- Task instructions -
Reproduce the whole listing below exactly.

- Supplied information -
================================
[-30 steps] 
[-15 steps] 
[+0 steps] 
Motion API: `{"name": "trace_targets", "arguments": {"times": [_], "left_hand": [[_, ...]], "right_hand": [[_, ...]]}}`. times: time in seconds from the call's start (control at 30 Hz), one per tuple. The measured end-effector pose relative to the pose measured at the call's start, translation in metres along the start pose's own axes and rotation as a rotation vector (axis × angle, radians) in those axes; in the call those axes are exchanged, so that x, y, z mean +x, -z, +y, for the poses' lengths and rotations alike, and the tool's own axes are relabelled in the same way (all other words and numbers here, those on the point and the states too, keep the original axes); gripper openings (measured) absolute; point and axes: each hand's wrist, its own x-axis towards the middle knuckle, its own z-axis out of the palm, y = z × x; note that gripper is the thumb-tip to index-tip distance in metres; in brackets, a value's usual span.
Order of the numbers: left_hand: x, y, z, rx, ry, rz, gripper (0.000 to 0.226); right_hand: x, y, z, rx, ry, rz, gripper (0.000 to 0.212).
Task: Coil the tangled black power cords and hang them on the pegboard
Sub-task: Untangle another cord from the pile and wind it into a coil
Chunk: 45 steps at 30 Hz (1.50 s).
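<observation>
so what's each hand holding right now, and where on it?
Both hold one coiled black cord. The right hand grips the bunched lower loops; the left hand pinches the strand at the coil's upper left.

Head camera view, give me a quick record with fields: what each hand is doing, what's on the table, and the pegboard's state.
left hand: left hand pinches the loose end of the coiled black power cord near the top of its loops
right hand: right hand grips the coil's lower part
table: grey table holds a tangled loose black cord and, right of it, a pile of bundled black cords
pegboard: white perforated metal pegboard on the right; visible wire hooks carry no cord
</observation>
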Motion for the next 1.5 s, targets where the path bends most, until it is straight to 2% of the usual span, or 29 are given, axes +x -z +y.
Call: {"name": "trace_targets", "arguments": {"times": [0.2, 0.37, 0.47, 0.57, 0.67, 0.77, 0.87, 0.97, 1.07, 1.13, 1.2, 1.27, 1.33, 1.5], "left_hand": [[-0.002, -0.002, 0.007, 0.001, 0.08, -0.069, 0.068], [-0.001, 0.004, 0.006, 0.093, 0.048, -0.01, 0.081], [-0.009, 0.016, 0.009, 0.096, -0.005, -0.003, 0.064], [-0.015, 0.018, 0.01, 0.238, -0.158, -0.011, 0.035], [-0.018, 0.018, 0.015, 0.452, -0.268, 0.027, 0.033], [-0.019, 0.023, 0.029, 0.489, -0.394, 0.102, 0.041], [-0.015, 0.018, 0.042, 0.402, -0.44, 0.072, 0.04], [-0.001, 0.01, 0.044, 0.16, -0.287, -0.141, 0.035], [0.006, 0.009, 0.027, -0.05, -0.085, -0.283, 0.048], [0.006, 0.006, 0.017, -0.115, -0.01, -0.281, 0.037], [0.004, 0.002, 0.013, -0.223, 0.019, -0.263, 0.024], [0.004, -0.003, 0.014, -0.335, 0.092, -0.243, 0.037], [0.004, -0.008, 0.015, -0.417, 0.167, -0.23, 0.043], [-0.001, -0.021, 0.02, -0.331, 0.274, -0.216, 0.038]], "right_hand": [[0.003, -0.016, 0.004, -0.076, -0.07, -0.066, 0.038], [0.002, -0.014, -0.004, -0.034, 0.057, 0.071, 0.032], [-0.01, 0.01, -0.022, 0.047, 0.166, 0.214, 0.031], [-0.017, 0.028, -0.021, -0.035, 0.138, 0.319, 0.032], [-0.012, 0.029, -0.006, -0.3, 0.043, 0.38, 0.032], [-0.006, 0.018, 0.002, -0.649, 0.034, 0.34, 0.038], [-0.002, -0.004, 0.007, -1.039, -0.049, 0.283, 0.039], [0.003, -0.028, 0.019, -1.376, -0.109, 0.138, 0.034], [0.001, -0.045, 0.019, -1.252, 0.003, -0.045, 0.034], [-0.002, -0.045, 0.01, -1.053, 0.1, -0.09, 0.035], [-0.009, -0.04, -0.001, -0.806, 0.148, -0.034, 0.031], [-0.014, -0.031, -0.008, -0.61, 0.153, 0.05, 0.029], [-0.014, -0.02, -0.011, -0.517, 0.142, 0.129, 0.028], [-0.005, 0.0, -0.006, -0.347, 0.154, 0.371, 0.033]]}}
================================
- Output below -
[-30 steps] 
[-15 steps] 
[+0 steps] 
Motion API: `{"name": "trace_targets", "arguments": {"times": [_], "left_hand": [[_, ...]], "right_hand": [[_, ...]]}}`. times: time in seconds from the call's start (control at 30 Hz), one per tuple. The measured end-effector pose relative to the pose measured at the call's start, translation in metres along the start pose's own axes and rotation as a rotation vector (axis × angle, radians) in those axes; in the call those axes are exchanged, so that x, y, z mean +x, -z, +y, for the poses' lengths and rotations alike, and the tool's own axes are relabelled in the same way (all other words and numbers here, those on the point and the states too, keep the original axes); gripper openings (measured) absolute; point and axes: each hand's wrist, its own x-axis towards the middle knuckle, its own z-axis out of the palm, y = z × x; note that gripper is the thumb-tip to index-tip distance in metres; in brackets, a value's usual span.
Order of the numbers: left_hand: x, y, z, rx, ry, rz, gripper (0.000 to 0.226); right_hand: x, y, z, rx, ry, rz, gripper (0.000 to 0.212).
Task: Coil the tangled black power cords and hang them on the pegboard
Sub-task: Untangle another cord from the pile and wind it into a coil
Chunk: 45 steps at 30 Hz (1.50 s).
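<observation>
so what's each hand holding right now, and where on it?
Both hold one coiled black cord. The right hand grips the bunched lower loops; the left hand pinches the strand at the coil's upper left.

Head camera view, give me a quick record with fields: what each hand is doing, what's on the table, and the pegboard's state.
left hand: left hand pinches the loose end of the coiled black power cord near the top of its loops
right hand: right hand grips the coil's lower part
table: grey table holds a tangled loose black cord and, right of it, a pile of bundled black cords
pegboard: white perforated metal pegboard on the right; visible wire hooks carry no cord
</observation>
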Motion for the next 1.5 s, targets where the path bends most, until it is straight to 2% of the usual span, or 29 are given, axes +x -z +y.
Call: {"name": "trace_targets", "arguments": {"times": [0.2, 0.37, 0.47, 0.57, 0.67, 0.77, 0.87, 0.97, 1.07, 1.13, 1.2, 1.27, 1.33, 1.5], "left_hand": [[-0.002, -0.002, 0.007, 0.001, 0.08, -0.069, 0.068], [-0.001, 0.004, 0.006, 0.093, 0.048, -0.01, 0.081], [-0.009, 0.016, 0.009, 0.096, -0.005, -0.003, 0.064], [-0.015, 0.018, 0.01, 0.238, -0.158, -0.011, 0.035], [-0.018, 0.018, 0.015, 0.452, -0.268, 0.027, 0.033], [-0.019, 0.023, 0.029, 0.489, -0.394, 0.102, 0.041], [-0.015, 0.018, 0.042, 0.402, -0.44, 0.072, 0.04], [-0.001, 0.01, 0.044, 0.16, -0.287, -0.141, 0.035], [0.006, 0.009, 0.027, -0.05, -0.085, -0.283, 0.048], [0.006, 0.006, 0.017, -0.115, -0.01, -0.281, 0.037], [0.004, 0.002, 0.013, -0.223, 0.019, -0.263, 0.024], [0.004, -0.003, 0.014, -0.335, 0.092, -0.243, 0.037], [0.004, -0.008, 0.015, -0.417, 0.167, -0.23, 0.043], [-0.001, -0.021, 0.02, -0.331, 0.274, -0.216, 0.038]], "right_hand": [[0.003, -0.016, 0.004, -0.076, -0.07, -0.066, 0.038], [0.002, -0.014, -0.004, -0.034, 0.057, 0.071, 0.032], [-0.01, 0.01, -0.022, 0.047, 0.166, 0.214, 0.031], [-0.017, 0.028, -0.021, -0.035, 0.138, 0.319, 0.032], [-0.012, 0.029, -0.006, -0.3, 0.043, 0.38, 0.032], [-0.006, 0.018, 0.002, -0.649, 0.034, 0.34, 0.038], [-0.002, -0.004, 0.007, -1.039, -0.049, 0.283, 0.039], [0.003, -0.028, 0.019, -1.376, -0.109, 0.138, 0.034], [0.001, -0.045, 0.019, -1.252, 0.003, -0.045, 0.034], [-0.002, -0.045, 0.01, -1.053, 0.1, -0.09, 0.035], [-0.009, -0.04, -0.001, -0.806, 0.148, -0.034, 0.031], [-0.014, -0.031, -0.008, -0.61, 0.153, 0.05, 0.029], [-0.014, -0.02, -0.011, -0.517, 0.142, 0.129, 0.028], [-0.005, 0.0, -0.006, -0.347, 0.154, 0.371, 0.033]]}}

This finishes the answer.